Task to complete
Only part of the listing is needed, namely the lines from its start through the line with "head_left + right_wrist", and they should be retyped exactly.

Given material
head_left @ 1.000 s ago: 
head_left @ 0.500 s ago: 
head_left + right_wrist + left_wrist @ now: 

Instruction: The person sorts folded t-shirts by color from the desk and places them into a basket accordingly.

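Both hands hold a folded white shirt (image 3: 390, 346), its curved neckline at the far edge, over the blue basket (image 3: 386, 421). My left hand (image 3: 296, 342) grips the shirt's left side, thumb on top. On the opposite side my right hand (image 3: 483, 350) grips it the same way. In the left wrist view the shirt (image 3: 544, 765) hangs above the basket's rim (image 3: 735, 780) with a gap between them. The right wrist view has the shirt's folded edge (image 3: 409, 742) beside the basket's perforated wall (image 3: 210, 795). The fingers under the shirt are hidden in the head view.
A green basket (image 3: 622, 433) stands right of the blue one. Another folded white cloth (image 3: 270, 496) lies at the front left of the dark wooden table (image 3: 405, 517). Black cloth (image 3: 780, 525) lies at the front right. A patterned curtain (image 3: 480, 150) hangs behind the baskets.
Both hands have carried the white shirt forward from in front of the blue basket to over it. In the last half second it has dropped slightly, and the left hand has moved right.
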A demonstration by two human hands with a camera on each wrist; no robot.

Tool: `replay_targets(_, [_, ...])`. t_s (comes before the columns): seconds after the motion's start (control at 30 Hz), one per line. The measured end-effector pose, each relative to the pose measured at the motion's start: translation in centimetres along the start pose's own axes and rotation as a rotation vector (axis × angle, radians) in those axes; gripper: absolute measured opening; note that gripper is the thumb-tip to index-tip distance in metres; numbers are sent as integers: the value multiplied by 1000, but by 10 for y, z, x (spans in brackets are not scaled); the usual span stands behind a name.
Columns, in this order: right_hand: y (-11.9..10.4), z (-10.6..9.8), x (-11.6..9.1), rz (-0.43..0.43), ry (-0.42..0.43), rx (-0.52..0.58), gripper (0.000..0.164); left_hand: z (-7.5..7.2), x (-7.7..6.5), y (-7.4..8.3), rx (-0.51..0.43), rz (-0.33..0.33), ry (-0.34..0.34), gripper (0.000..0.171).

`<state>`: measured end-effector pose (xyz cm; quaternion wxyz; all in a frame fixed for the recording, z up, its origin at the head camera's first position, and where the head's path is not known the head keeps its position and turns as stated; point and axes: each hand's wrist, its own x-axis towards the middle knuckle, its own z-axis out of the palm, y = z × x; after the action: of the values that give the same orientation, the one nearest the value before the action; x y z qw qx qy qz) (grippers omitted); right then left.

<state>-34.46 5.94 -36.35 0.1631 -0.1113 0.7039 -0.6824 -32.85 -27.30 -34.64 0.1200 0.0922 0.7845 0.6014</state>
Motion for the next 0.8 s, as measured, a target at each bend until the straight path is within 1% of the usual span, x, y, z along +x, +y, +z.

Written response
head_left @ 1.000 s ago: 
head_left @ 0.500 s ago: 
head_left + right_wrist + left_wrist @ now: 

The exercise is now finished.